Each line of the listing where "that" appears should be reported.
'''
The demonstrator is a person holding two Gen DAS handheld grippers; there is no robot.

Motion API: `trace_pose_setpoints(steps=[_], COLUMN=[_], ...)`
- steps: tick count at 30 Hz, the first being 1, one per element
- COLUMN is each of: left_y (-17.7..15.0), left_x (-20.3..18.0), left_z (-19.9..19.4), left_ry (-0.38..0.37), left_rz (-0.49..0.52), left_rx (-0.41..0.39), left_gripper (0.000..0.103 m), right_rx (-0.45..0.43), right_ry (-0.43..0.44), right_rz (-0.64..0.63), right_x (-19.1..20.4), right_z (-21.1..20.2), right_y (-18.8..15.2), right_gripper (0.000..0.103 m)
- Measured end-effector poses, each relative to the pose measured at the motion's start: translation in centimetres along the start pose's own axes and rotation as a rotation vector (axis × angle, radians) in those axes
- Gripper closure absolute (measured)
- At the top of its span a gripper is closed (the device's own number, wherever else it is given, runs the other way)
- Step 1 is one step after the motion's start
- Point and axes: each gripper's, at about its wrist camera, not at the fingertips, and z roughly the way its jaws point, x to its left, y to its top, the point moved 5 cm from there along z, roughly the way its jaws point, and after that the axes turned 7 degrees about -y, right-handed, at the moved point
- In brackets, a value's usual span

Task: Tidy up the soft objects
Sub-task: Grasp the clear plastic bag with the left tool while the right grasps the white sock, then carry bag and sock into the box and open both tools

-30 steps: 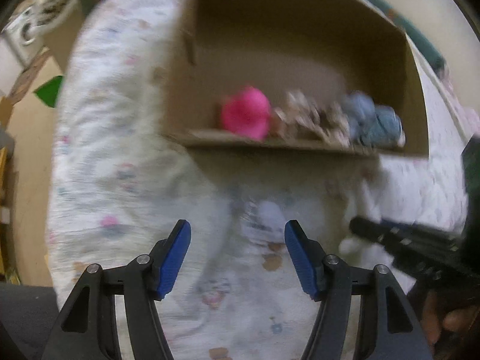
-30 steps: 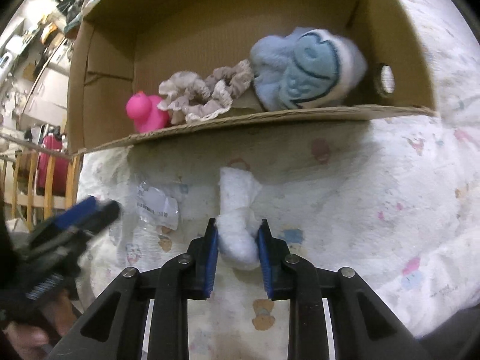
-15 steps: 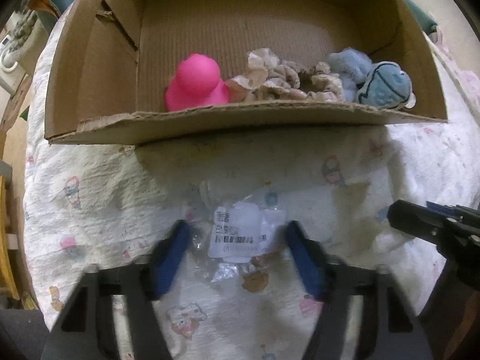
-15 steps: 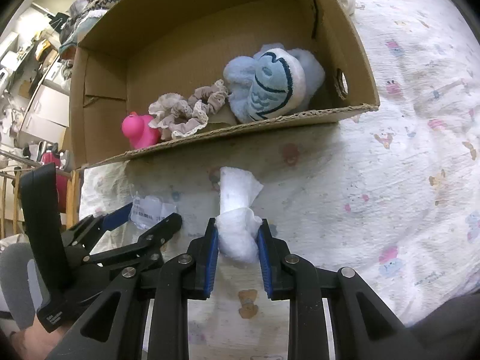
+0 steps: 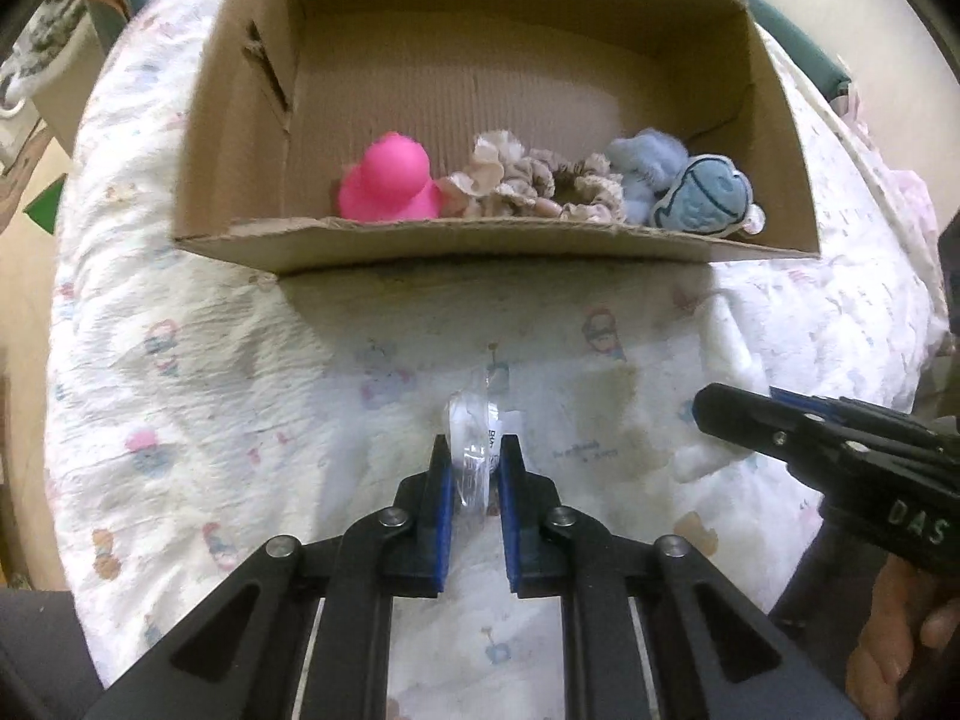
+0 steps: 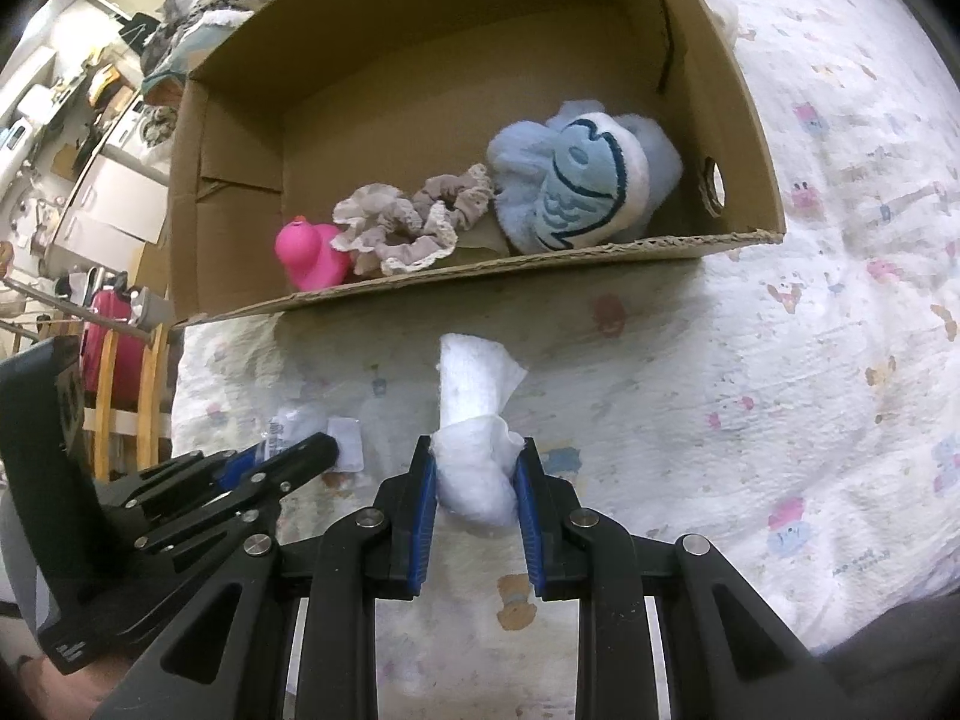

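Note:
A cardboard box (image 5: 252,252) (image 6: 750,138) lies on a printed white quilt. Inside it are a pink rubber duck (image 5: 393,183) (image 6: 312,252), beige lace scrunchies (image 5: 528,186) (image 6: 408,228) and a blue plush fish (image 5: 696,195) (image 6: 576,180). My left gripper (image 5: 475,468) is shut on a clear plastic packet (image 5: 471,450) with a white label, in front of the box. My right gripper (image 6: 474,474) is shut on a white fluffy cloth (image 6: 474,420), also in front of the box. The left gripper shows in the right wrist view (image 6: 282,462), the right gripper in the left wrist view (image 5: 708,408).
The quilt (image 5: 180,390) (image 6: 810,360) covers a bed. To its left in the right wrist view stand a wooden rack (image 6: 120,396), a pink item (image 6: 111,348) and cluttered shelves (image 6: 72,138). A floor edge with a green scrap (image 5: 42,210) lies left of the bed.
My left gripper has closed from wide open onto the plastic packet. My right gripper has kept its hold on the white cloth and lifted slightly away from the box.

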Motion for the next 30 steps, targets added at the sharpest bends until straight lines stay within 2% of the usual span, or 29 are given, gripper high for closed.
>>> trace_pose_setpoints(steps=[8,11,14,20,24,30], left_y=[-0.6,0.2,1.8,6.1,8.3,10.8], left_x=[0.0,-0.1,-0.2,-0.2,-0.4,-1.0], left_z=[-5.3,-8.3,-10.6,-11.2,-11.3,-9.7], left_ry=[0.037,0.053,0.073,0.057,0.068,0.095], left_rz=[0.024,0.032,0.052,0.028,0.057,0.098], left_rx=[-0.097,-0.171,-0.236,-0.29,-0.317,-0.371], left_gripper=[0.091,0.091,0.091,0.091,0.091,0.091], right_rx=[-0.038,-0.078,-0.126,-0.257,-0.344,-0.37], right_ry=[0.026,0.032,0.068,0.114,0.1,0.081], right_rz=[-0.048,-0.106,-0.098,-0.066,-0.084,-0.083], right_x=[1.0,1.4,1.2,1.5,2.0,2.1], right_z=[-1.9,-3.7,-5.6,-8.8,-10.3,-8.9], right_y=[-0.4,-0.2,0.9,3.9,6.1,8.8], right_gripper=[0.076,0.076,0.076,0.076,0.076,0.076])
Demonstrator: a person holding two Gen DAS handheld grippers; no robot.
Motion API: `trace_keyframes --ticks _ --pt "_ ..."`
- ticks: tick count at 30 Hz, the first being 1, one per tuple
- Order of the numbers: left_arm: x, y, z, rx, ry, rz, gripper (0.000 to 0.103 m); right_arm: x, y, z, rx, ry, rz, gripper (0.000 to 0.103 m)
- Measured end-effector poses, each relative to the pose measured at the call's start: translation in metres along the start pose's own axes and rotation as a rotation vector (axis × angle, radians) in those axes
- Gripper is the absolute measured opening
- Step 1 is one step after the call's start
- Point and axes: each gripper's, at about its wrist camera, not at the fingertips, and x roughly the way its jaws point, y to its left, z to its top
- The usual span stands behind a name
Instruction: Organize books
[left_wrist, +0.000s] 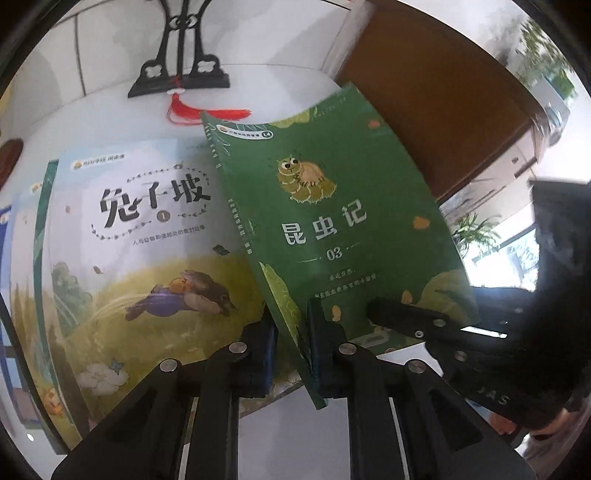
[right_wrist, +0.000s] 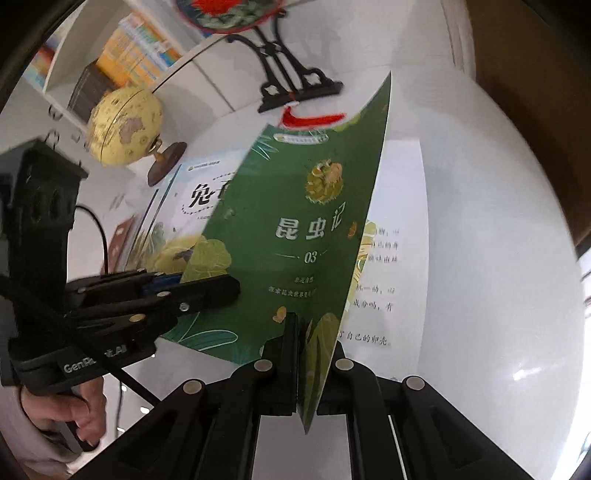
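1. While the left gripper (left_wrist: 291, 339) pinches the lower spine edge of the green book (left_wrist: 332, 206), its two fingers press on either side of the thin cover at about 6 o'clock in the left wrist view.
2. Clamped on the same green book (right_wrist: 295, 229), the right gripper (right_wrist: 312, 354) grips the front cover's bottom edge, with the cover swung up and a printed page showing behind it at 3 o'clock.
3. From the left wrist view, the right gripper (left_wrist: 406, 317) reaches in from 4 o'clock, one finger lying across the cover's lower right corner.
4. From the right wrist view, the left gripper (right_wrist: 192, 291) enters from 9 o'clock, held by a hand (right_wrist: 70, 413) at 8 o'clock.
5. Just beside the green book, at 9 o'clock, lies a white rabbit book (left_wrist: 140, 240) on top of other books (left_wrist: 26, 258) spread on the white table (left_wrist: 295, 435).
6. Farther out at 11 o'clock stands a black ornamental stand (left_wrist: 181, 74) with a red tassel (left_wrist: 207, 112).
7. A yellow globe (right_wrist: 125, 125) stands at 10 o'clock in the right wrist view, below a shelf of books (right_wrist: 136, 55).
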Motion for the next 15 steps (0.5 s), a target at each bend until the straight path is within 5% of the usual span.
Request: trace_keyframes --ticks 15 --pt "-0.057 0.016 -0.005 0.034 -0.049 -0.01 0.013 -0.036 0.065 0.002 -0.104 -0.081 -0.027 0.004"
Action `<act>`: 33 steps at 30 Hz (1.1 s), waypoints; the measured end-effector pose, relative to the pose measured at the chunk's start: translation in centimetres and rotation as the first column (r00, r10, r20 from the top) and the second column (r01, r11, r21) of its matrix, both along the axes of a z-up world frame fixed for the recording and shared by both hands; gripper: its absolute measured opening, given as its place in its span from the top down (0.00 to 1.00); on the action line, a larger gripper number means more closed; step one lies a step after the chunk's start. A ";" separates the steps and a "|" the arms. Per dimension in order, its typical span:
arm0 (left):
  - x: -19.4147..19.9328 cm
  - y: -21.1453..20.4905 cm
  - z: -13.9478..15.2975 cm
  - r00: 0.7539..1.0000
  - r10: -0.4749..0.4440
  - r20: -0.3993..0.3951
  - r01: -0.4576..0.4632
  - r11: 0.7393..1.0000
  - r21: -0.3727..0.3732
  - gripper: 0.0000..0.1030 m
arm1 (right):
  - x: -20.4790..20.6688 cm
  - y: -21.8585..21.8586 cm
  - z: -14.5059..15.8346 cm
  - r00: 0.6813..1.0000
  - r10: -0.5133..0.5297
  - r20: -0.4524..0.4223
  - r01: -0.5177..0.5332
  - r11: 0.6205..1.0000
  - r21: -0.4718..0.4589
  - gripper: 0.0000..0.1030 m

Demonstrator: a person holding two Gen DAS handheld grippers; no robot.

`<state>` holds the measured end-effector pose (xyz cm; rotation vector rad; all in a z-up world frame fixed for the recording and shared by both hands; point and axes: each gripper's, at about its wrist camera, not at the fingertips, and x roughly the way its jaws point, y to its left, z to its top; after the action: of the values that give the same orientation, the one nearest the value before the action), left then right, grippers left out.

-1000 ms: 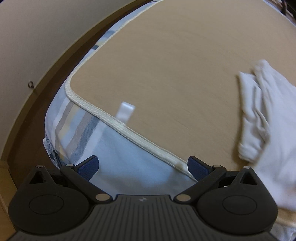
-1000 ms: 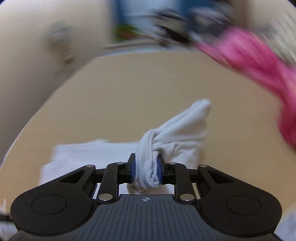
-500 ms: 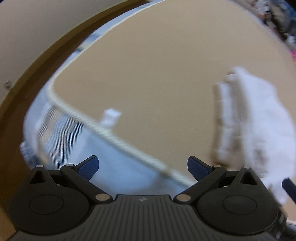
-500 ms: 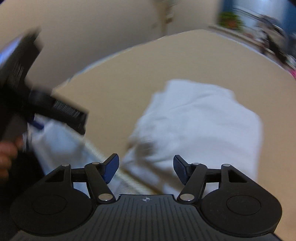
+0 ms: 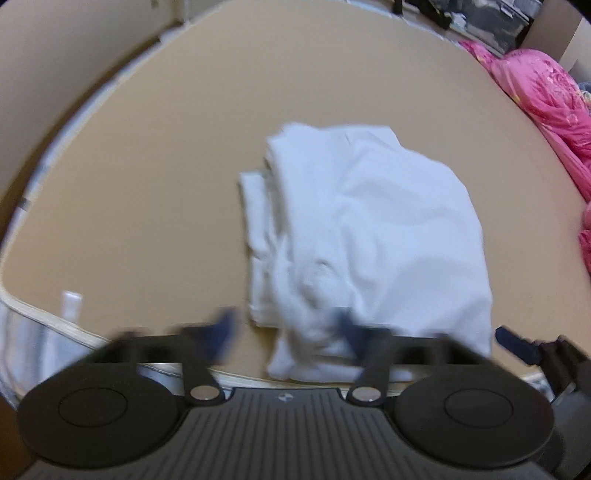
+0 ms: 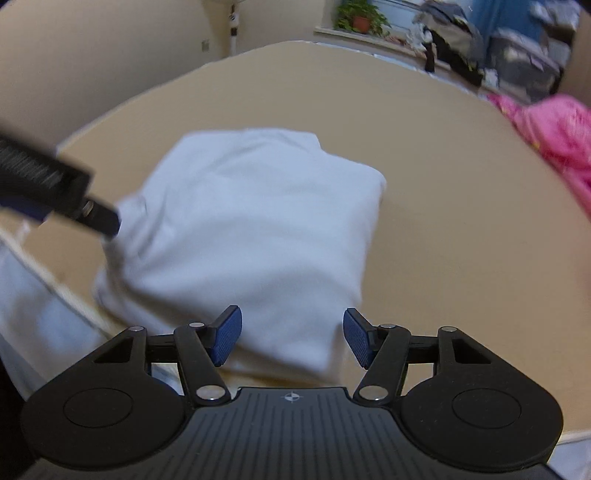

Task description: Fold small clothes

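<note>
A white garment (image 5: 369, 236) lies folded in a loose bundle on the tan mat (image 5: 147, 177), near its front edge. It also shows in the right wrist view (image 6: 251, 229). My left gripper (image 5: 284, 332) is open, its fingers blurred, at the garment's near left corner. My right gripper (image 6: 291, 339) is open and empty, its blue pads on either side of the garment's near edge. The left gripper's finger (image 6: 99, 218) shows at the garment's left side in the right wrist view.
A pink quilt (image 5: 546, 122) is heaped at the mat's right side, also in the right wrist view (image 6: 554, 140). A striped sheet (image 5: 22, 343) hangs below the mat's piped edge at the left. Clutter and a potted plant (image 6: 362, 18) stand at the back.
My right gripper has let go of the white garment and opened; the garment now lies on the mat. My left gripper has swung right to the garment and its jaws have narrowed.
</note>
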<state>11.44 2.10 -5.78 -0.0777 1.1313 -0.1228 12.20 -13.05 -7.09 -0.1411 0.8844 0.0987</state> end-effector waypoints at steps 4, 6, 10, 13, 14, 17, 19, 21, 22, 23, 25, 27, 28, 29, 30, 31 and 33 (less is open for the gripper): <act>1.2 0.9 -1.5 0.997 0.025 -0.075 -0.030 0.997 -0.074 0.94 | -0.5 -0.2 -1.8 0.997 0.060 -0.046 -0.063 0.996 -0.069 0.34; 1.1 1.5 -1.5 0.996 0.033 -0.085 -0.041 0.994 -0.098 0.96 | -0.6 -0.1 -2.1 0.997 0.075 0.007 -0.074 0.992 -0.103 0.54; -0.8 3.5 0.8 0.998 0.046 -0.040 -0.051 0.990 -0.133 0.98 | 0.2 -1.5 -1.4 0.996 0.071 0.055 -0.068 0.996 -0.064 0.88; -2.8 4.4 1.2 0.999 0.049 -0.019 -0.051 0.994 -0.101 1.00 | -0.9 -2.7 0.3 0.992 0.091 0.082 -0.089 0.996 -0.028 0.89; -3.0 4.5 0.0 0.998 0.052 -0.038 -0.054 0.997 -0.058 1.00 | -1.5 -2.9 0.6 0.991 0.104 0.087 -0.101 0.994 -0.030 0.89; -2.4 5.6 -3.5 0.986 0.110 -0.122 -0.109 0.994 0.015 1.00 | -1.4 -3.3 -1.3 0.993 0.115 0.037 -0.112 0.991 -0.074 0.89; -2.9 7.1 -3.6 0.980 0.155 -0.128 -0.164 0.984 -0.065 1.00 | -0.8 -3.4 -3.1 0.994 0.107 -0.032 -0.109 0.991 -0.084 0.89; -3.6 8.0 -1.7 0.985 0.159 -0.063 -0.168 0.970 -0.177 0.89 | -0.9 -3.4 -3.3 0.995 0.103 -0.013 -0.103 0.991 -0.084 0.87; -3.9 8.0 -0.5 0.989 0.144 -0.019 -0.145 0.968 -0.204 0.66 | -1.0 -3.5 -2.9 0.995 0.098 -0.002 -0.098 0.993 -0.067 0.85; -4.0 7.9 0.6 0.991 0.134 0.019 -0.126 0.968 -0.217 0.35 | -1.0 -3.7 -2.7 0.996 0.093 0.002 -0.093 0.994 -0.056 0.83; -4.2 7.3 2.4 0.989 0.106 0.100 -0.081 0.969 -0.232 0.12 | -0.8 -3.9 -2.6 0.995 0.098 -0.001 -0.098 0.994 -0.056 0.82; -3.7 5.8 3.4 0.990 0.052 0.130 -0.021 0.974 -0.226 0.10 | -0.4 -4.0 -2.8 0.995 0.096 -0.003 -0.096 0.994 -0.056 0.81; -3.2 5.0 3.2 0.992 0.026 0.122 0.001 0.977 -0.213 0.10 | -0.4 -4.1 -2.8 0.995 0.097 -0.011 -0.098 0.994 -0.044 0.79; -2.5 4.3 2.8 0.995 0.004 0.105 0.017 0.980 -0.198 0.10 | -0.4 -4.0 -2.8 0.996 0.089 -0.011 -0.089 0.995 -0.039 0.75; -1.8 3.4 2.1 0.997 -0.015 0.079 0.029 0.984 -0.177 0.12 | -0.8 -3.6 -2.5 0.996 0.084 -0.007 -0.084 0.996 -0.038 0.68; -1.1 2.7 1.1 0.999 -0.021 0.050 0.029 0.987 -0.156 0.35 | -0.7 -3.4 -2.4 0.996 0.084 -0.001 -0.084 0.996 -0.039 0.62; 0.1 2.2 -1.1 0.998 -0.031 -0.058 0.023 0.990 -0.143 0.95 | -0.6 -2.9 -2.2 0.996 0.089 0.026 -0.087 0.994 -0.064 0.52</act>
<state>11.56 4.26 -6.86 -0.1938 1.1834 -0.2266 11.61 -15.99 -9.30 -0.2398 0.8525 0.1510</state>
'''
- **RESPONSE FOR THIS EXERCISE**
- Point and axes: each gripper's, at about its wrist camera, not at the fingertips, and z roughly the way its jaws point, x to its left, y to its top, the point moved 5 cm from there along z, roughly the way its jaws point, and after that the axes turned 7 degrees about -y, right-handed, at the moved point
`<state>` holds the measured end-effector pose (xyz cm; rotation vector rad; all in a z-up world frame fixed for the recording and shared by both hands; point and axes: each gripper's, at about its wrist camera, not at the fingertips, and x roughly the way its jaws point, y to its left, z to its top; after the action: of the values that give the same orientation, the one nearest the value before the action), left then right, grippers left out.

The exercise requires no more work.